A regularização de um erro ou omissão na declaração de IRS pode, ou não, estar sujeita à aplicação de coimas, dependendo de alguns fatores, entes os quais: se a infração cometida implicou, ou não, prejuízo para o Estado e se a situação já se encontra regularizada.
Dispensa de coimas
Não há lugar a pagamento de coimas se a correção do erro for efetuada dentro do período legal de entrega da declaração de IRS, ou seja, até 30 de junho.
Por outro lado, a lei também beneficia o contribuinte cumpridor. O n.º 1 do art. 29.º do RGIT – Regime Geral das Infrações Tributárias prevê a dispensa automática da coima quando o contribuinte, nos cinco anos anteriores, não tenha:
- Sido condenado por uma decisão transitada em julgado, em processo de contraordenação ou de crime por infrações tributárias;
- Beneficiado de dispensa (art. 29.º do RGIT) ou de pagamento de coima com redução (art. 30.º do RGIT).

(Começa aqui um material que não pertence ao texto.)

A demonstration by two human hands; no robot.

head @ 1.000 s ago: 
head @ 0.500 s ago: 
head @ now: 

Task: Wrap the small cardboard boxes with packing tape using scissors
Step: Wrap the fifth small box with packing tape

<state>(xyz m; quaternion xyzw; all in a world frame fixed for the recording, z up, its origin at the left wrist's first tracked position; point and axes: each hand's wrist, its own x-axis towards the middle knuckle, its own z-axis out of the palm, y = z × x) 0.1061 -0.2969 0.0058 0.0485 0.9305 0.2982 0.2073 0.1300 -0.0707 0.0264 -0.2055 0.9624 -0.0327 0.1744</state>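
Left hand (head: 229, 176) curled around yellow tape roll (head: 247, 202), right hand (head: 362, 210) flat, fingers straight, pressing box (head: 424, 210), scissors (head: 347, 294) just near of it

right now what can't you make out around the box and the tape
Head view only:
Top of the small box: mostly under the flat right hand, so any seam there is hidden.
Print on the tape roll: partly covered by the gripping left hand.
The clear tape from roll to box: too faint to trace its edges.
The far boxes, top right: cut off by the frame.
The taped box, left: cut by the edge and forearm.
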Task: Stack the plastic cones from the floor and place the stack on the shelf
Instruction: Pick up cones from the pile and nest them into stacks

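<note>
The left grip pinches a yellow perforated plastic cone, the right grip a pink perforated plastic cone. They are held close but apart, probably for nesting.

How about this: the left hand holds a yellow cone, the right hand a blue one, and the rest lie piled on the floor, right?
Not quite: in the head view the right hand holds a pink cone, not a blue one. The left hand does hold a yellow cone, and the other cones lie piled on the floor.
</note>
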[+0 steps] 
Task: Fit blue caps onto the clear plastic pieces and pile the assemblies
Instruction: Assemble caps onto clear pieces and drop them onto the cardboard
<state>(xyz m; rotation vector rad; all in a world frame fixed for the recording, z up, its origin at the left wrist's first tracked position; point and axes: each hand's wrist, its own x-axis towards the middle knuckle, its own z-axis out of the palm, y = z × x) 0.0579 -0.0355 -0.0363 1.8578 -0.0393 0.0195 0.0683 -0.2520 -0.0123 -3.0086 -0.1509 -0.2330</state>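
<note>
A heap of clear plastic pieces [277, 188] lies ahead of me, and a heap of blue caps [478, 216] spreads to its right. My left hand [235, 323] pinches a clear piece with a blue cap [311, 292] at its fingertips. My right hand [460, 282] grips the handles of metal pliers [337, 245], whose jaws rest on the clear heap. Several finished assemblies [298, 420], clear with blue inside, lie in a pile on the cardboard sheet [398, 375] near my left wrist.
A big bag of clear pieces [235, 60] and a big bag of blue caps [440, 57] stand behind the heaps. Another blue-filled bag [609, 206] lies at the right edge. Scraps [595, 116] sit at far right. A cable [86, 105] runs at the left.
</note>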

Neste caso, mesmo tendo existido prejuízo para o Estado, ou seja, imposto pago a menos ou reembolso superior ao devido, ao regularizar o imposto em dívida e a sua situação fiscal, se cumprir estes requisitos, não será notificado pelas Finanças para pagamento de coimas. Este mecanismo apenas pode ser aplicado uma vez a cada cinco anos.
Também não há lugar ao pagamento de coimas quando se verifiquem, cumulativamente, as seguintes situações (n.º 2 do art. 29.º do RGIT):
- A prática da infração não ocasione prejuízo efetivo à receita tributária;
- Estar regularizada a falta cometida.
Nesta situação a dispensa de pagamento da coima não é automática. Caso o contribuinte cumpra estes requisitos e tenha sido notificado para apresentar defesa (art. 70.º do RGIT), no prazo concedido para o efeito, pode solicitar a dispensa do pagamento da coima, por escrito, ao Chefe do Serviço de Finanças.